Katie Sandwina (1884 – January 21, 1952), born Katharina Brumbach in Vienna, Austria, was a circus strongwoman.

Life in the circus[edit]

Katie Brumbach was one of fourteen children born to circus performers Philippe and Johanna Brumbach. In her early years, Katie performed with her family. Katie's father would offer one hundred marks to any man in the audience who could defeat her in wrestling; no one ever succeeded in winning the prize. It was during one such performance that Katie met her husband of fifty-two years, Max Heymann.

Brumbach once defeated the famous strongman Eugene Sandow in a weightlifting contest in New York City. Katie lifted a weight of 300 pounds over her head, which Sandow only managed to lift to his chest. After this victory, she adopted the stage name "Sandwina" as a feminine derivative of Sandow.[1]

Imaginative sketch by artist-reporter Marguerite Martyn of herself being lifted by Sandwina in front of a circus crowd, left, and a realistic Martyn sketch of Sandwina cooking dinner for her son and husband, right, 1911[2]

Sandwina worked in the United States with Ringling Bros. and Barnum & Bailey Circus for many years, until she was nearly 60. One of her standard performance feats was lifting her husband (who weighed 165 pounds) overhead with one hand.

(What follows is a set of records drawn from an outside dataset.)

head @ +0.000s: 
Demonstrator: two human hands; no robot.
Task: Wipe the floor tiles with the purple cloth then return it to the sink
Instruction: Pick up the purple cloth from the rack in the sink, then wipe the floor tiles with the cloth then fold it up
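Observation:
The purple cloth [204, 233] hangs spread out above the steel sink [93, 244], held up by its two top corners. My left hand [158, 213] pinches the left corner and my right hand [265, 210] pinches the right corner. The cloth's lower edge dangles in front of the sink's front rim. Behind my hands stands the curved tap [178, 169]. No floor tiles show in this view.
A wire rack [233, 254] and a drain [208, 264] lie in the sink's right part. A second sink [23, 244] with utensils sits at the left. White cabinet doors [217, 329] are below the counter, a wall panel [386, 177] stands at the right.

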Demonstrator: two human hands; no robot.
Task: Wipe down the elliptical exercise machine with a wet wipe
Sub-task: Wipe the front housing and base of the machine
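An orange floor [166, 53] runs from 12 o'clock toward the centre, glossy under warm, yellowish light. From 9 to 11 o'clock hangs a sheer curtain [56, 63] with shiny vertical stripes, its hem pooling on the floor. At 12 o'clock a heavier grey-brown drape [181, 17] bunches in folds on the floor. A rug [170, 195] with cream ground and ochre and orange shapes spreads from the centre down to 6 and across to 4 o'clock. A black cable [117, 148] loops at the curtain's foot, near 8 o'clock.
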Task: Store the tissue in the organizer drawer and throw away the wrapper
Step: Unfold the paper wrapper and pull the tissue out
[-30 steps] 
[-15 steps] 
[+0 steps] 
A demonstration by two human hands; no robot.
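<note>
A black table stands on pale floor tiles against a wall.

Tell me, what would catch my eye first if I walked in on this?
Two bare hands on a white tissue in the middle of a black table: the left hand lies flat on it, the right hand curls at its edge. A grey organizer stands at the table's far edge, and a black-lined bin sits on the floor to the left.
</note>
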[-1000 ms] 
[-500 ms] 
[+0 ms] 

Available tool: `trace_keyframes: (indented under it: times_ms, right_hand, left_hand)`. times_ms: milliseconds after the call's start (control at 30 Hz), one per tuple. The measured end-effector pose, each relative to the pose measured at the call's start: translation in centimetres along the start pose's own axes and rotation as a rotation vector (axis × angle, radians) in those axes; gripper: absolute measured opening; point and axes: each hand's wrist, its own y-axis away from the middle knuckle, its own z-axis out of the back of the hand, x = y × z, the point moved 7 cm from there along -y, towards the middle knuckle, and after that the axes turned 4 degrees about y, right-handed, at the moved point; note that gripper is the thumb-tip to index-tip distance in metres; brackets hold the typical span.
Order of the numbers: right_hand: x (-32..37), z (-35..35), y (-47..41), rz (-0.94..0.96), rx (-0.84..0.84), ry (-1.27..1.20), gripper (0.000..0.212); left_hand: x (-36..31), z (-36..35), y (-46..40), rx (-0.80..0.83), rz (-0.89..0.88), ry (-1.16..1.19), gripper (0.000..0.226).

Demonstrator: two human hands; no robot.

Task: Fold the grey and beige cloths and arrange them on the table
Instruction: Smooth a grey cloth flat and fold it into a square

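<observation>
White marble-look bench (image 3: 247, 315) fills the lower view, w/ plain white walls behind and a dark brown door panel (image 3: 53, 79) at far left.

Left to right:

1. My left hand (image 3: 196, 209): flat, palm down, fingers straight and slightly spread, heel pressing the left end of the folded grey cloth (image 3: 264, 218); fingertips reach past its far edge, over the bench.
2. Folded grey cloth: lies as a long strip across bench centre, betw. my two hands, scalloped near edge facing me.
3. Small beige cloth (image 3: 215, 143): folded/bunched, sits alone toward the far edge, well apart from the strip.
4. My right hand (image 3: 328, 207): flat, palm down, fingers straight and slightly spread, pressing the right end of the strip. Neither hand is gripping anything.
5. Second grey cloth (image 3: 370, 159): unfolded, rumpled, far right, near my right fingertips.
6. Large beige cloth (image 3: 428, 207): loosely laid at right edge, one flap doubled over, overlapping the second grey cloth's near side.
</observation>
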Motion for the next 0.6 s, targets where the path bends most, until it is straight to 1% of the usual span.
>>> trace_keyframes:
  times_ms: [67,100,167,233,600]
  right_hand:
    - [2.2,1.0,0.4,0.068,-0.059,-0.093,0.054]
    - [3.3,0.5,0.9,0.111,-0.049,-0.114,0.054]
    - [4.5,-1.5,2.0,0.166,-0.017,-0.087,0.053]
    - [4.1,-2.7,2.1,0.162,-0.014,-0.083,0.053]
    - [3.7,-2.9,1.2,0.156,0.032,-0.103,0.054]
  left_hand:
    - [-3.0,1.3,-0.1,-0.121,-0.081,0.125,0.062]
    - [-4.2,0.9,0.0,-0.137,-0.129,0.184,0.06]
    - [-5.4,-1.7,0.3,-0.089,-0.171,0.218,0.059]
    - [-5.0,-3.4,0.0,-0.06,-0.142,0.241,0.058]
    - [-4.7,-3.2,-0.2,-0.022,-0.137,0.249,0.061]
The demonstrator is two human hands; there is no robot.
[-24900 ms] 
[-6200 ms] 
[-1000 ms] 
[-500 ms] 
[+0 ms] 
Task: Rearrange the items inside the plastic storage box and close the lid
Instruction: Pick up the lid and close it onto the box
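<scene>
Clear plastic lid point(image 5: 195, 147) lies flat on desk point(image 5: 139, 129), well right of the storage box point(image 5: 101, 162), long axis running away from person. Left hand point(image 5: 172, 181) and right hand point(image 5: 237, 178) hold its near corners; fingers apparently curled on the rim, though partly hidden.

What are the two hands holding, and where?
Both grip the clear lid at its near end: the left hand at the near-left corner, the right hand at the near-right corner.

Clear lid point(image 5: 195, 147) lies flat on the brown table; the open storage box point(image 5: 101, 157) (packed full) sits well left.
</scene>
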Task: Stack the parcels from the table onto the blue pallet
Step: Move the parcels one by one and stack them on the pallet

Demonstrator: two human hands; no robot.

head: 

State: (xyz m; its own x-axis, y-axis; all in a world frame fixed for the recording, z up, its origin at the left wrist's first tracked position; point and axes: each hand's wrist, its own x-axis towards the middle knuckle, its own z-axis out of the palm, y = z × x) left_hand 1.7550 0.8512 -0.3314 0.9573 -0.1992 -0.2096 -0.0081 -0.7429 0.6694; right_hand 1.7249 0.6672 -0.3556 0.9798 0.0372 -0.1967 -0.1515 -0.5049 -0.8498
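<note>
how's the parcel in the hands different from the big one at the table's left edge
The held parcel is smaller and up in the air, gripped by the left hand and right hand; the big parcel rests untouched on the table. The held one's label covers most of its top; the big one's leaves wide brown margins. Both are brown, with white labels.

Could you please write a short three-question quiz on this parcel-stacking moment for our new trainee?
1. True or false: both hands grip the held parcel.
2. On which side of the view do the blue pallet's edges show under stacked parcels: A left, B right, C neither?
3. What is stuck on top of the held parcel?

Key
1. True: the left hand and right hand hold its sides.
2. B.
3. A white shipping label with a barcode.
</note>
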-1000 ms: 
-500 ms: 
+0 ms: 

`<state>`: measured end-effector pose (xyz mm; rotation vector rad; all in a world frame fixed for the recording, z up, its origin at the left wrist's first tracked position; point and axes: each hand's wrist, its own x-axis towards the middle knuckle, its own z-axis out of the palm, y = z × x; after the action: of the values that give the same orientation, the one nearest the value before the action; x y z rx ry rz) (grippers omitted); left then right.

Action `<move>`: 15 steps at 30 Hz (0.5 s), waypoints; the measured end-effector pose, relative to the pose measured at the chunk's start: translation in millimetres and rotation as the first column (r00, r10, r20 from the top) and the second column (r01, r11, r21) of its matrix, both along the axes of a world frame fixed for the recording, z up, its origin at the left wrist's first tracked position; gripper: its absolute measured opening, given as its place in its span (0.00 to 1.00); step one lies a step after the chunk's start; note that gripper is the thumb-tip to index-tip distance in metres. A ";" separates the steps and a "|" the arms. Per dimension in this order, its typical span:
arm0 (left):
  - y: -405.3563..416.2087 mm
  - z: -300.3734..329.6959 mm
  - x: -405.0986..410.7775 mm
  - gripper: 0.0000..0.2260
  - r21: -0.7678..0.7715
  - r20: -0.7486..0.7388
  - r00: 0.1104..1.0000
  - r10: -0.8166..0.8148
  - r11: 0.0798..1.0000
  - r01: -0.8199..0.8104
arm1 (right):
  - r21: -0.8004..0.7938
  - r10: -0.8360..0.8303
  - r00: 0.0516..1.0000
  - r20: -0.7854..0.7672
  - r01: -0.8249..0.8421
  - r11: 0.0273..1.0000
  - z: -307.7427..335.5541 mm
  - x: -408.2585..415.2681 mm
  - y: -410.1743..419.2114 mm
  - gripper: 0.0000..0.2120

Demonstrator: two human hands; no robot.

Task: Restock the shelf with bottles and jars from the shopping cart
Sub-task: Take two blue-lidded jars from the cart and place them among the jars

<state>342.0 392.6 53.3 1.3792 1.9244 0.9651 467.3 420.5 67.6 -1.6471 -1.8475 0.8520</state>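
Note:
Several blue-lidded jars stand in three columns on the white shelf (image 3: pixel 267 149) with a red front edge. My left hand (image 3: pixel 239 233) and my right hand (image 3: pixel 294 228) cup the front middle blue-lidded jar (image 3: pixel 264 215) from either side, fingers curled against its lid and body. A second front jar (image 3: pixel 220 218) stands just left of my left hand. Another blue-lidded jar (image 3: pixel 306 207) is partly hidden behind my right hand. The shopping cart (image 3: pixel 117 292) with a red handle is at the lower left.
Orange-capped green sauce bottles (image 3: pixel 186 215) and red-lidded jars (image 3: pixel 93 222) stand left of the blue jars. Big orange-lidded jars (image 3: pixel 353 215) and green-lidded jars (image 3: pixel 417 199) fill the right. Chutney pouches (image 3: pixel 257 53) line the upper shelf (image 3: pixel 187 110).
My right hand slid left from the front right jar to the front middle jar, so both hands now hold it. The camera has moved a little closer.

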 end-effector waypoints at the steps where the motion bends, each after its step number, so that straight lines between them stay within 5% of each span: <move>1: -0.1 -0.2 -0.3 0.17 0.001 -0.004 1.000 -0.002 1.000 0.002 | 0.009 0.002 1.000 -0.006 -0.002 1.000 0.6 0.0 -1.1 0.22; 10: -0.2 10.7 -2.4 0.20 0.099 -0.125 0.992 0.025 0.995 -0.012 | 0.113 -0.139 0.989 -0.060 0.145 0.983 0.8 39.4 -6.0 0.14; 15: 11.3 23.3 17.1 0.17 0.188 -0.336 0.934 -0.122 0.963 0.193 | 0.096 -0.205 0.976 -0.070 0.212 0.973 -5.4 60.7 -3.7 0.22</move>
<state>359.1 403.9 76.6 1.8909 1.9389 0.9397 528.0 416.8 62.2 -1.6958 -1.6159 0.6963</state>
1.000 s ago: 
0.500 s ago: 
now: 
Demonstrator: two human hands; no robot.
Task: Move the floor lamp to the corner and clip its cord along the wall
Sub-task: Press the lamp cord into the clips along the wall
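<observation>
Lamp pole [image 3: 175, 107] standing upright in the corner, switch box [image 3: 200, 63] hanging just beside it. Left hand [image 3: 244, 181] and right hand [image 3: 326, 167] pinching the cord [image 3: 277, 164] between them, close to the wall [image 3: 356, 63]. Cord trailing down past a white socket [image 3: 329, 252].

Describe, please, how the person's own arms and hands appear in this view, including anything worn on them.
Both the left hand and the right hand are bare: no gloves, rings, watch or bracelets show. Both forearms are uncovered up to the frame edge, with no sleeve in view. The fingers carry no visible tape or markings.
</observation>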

She performed many other feats, such as bending steel bars and resisting the pull of four horses. Sandwina's record stood for many years until being eclipsed by women's weightlifter Karyn Marshall in 1987.[3][4]

Reporter Marguerite Martyn described her act when the circus came to St. Louis, Missouri, in 1911:

At the moment she was twirling her husband about in dizzy circles above her head . . . . Carelessly, laughingly, she tosses her husband about as though he were not flesh and bone, but merely an effigy of inflated rubber. And he is no insignificant husband, either.[2]

Family[edit]

The couple had two sons: Theodore Sandwina, born in Sioux City, Iowa,[5] who was a champion heavyweight boxer in the 1920s; and Alfred Sandwina, who was an actor.

Retirement and death[edit]

In her later years, Katie and her husband operated a restaurant in New York.[6]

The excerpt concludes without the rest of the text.